→ **ACTION ITEM**
The expected answer is the set of lines in the data below between the line holding "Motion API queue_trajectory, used" and the line holding "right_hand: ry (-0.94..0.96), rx", inclusive, written out exactly.

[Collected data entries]
_ _ _ _ _ _ _
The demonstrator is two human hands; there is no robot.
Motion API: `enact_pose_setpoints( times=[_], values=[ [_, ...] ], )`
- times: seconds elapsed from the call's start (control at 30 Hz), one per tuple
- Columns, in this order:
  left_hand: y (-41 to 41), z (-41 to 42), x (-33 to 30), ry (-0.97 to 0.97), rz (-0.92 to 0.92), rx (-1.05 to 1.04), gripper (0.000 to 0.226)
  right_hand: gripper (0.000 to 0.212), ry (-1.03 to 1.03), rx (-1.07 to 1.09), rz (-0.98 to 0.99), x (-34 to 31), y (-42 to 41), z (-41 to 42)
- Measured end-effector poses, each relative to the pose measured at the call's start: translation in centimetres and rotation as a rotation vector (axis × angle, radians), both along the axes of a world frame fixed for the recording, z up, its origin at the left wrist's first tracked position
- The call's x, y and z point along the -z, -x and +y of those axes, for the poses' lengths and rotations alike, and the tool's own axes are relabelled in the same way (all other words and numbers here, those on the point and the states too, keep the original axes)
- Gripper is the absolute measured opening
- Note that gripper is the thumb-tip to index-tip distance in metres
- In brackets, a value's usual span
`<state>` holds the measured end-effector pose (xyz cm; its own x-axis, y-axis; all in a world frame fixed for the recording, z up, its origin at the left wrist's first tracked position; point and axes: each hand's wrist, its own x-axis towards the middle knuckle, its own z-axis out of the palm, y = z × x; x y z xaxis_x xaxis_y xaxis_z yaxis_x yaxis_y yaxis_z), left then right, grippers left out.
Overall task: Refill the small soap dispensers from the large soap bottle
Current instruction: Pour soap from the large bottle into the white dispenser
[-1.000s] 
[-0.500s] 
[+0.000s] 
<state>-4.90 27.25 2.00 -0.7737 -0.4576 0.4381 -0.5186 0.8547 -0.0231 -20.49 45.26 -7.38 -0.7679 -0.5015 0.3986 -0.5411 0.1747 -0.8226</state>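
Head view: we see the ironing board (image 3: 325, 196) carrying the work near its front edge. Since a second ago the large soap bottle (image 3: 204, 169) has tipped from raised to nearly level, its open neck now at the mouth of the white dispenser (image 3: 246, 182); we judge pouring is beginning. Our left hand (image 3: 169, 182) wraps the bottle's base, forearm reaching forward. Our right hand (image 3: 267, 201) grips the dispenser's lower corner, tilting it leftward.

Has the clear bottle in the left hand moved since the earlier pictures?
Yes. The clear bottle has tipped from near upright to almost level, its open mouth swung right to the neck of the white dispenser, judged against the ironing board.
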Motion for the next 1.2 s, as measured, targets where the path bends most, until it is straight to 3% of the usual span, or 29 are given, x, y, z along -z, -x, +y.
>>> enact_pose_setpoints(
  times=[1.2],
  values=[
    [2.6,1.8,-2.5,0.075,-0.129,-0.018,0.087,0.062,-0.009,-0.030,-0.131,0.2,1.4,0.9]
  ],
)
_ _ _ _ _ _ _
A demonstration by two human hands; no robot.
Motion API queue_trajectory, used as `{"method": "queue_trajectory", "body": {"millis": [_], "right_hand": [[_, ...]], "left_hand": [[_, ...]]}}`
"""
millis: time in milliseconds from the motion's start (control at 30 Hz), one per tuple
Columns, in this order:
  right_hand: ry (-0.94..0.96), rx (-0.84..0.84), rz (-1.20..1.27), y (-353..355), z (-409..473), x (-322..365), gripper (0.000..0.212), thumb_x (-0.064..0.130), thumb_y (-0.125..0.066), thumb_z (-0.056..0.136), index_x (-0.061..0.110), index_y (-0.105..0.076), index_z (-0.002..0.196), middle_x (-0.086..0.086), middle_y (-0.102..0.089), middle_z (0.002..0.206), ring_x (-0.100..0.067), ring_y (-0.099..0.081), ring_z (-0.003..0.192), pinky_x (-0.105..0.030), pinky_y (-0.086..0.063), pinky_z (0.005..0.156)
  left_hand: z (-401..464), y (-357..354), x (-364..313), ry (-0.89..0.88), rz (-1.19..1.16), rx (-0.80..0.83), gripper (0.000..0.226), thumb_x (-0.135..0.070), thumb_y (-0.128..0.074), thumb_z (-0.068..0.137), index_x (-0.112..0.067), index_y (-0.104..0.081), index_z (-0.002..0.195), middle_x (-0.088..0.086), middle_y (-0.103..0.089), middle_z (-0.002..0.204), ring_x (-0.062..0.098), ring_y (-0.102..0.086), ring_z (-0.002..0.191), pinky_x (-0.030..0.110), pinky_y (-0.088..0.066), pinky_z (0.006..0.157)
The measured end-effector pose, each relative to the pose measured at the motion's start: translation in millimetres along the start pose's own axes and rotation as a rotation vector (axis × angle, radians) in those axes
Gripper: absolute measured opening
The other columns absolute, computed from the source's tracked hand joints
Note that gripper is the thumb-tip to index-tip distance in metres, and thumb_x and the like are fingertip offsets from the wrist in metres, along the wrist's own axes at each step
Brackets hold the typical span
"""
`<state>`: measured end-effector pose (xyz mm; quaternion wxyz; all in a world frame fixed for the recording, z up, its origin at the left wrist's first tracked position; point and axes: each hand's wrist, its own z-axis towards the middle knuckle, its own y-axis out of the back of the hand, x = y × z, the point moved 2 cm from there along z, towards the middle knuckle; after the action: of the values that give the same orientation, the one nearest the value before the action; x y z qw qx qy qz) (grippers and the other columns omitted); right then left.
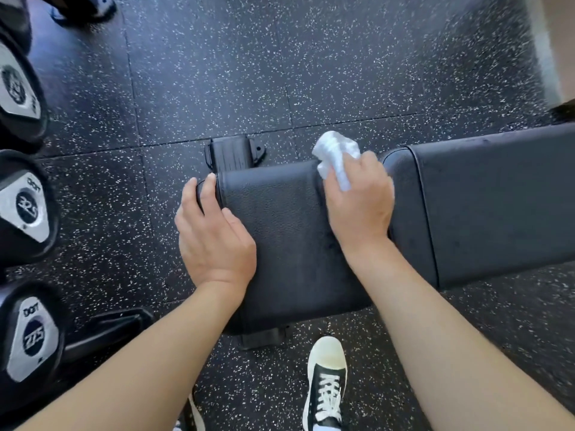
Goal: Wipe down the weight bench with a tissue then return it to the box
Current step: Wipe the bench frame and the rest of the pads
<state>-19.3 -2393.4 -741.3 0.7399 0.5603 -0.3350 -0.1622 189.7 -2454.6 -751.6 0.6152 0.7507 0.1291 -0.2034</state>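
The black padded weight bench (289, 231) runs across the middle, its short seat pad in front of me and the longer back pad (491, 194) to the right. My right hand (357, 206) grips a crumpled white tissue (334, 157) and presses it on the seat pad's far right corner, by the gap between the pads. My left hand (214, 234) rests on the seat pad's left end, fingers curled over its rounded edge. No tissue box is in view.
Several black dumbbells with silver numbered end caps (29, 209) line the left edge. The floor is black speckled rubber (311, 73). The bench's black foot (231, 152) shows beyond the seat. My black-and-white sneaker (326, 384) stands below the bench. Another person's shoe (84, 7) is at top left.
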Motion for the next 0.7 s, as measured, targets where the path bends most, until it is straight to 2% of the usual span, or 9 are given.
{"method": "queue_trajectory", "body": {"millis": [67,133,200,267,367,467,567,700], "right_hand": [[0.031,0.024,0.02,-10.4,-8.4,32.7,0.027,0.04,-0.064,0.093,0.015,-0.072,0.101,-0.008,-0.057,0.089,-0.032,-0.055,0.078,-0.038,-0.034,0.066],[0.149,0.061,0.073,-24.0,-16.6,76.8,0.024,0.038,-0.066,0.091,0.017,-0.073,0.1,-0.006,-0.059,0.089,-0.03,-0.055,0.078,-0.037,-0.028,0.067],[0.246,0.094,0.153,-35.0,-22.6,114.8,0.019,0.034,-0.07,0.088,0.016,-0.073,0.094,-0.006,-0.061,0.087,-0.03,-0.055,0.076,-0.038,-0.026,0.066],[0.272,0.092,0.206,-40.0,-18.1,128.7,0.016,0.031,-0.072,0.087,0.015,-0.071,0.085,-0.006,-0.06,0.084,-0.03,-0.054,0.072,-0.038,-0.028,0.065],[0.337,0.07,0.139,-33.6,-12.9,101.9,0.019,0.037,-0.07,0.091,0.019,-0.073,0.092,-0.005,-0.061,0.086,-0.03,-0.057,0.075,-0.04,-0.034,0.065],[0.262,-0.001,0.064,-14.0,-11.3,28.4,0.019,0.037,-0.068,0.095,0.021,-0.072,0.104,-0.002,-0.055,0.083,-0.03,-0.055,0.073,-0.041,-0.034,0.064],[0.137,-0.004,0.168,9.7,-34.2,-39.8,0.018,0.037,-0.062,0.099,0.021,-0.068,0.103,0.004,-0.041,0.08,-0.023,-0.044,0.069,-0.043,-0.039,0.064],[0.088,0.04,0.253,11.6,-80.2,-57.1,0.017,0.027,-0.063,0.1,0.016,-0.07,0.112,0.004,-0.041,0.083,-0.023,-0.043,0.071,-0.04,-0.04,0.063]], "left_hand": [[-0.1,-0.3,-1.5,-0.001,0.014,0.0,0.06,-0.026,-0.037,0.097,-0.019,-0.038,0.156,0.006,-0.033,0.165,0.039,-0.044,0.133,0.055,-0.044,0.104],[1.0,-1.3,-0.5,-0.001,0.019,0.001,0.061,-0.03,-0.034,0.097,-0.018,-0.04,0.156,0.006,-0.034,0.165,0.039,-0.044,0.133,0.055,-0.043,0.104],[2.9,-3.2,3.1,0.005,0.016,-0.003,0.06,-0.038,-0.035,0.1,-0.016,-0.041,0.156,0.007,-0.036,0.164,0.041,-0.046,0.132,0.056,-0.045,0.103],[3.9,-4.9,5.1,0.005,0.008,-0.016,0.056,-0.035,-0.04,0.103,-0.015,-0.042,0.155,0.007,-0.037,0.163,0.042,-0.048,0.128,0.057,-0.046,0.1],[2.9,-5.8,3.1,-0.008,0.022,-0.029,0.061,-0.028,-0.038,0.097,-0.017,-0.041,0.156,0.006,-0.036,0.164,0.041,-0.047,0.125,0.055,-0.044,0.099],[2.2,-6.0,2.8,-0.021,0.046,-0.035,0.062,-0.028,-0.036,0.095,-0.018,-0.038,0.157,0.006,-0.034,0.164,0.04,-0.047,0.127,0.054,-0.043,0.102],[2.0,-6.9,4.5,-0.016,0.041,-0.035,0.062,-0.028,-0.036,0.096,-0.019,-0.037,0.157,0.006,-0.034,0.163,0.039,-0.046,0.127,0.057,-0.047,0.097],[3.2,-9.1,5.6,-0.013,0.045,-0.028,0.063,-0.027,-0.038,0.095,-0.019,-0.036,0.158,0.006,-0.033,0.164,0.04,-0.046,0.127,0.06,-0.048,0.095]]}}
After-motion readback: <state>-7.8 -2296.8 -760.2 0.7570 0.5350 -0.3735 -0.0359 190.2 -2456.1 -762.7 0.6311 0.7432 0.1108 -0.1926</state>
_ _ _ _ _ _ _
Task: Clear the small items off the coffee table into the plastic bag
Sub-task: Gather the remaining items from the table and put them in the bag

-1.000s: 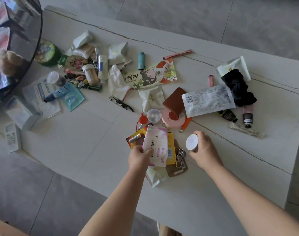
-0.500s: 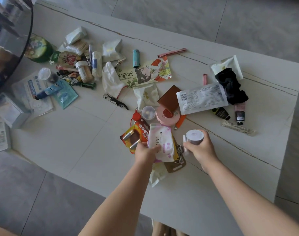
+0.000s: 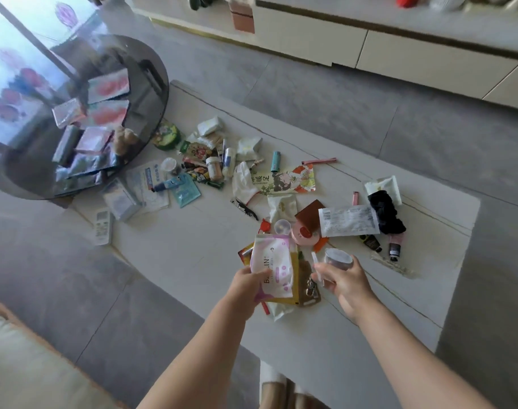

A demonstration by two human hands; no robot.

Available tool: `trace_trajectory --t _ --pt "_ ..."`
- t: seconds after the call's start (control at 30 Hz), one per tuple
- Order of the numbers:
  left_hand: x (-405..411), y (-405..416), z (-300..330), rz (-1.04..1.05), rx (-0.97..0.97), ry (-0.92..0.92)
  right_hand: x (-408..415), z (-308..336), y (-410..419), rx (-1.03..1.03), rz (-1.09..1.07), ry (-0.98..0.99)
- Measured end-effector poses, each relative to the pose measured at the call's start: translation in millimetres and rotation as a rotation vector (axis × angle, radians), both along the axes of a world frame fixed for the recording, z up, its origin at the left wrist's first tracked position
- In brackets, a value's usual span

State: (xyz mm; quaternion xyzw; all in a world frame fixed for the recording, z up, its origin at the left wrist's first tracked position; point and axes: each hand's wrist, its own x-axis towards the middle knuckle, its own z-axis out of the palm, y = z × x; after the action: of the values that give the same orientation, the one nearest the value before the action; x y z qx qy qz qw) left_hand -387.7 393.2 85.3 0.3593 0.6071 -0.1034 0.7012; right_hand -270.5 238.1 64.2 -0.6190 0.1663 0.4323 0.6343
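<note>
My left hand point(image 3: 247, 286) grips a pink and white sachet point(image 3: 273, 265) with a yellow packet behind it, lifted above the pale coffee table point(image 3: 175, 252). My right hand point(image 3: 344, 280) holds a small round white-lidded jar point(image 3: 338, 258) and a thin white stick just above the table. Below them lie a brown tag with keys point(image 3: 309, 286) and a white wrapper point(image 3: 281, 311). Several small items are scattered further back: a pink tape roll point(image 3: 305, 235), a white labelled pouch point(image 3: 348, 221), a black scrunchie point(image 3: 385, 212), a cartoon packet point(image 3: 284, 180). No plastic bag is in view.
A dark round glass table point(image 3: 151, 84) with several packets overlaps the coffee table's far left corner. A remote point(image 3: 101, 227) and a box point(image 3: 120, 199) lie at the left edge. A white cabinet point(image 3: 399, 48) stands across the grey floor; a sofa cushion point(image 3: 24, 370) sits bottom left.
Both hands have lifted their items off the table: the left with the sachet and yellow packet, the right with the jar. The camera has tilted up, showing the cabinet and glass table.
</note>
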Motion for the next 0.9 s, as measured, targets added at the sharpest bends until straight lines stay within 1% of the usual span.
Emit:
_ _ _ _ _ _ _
→ **TASK SOLUTION**
Motion API queue_trajectory, used as `{"method": "queue_trajectory", "body": {"millis": [_], "right_hand": [[_, ...]], "left_hand": [[_, ...]]}}`
"""
millis: time in milliseconds from the motion's start (control at 30 Hz), one per tuple
Columns, in this order:
  right_hand: ry (-0.94..0.96), rx (-0.84..0.84), rz (-1.20..1.27), y (-353..355), z (-409..473), x (-322..365), gripper (0.000..0.212), thumb_x (-0.064..0.130), thumb_y (-0.125..0.066), thumb_z (-0.056..0.136), index_x (-0.061..0.110), index_y (-0.105..0.076), index_z (-0.002..0.196), middle_x (-0.086..0.086), middle_y (-0.102..0.089), middle_z (0.002..0.206), ring_x (-0.100..0.067), ring_y (-0.099..0.081), ring_z (-0.003..0.192), pinky_x (-0.105..0.030), pinky_y (-0.086..0.063), pinky_z (0.005..0.156)

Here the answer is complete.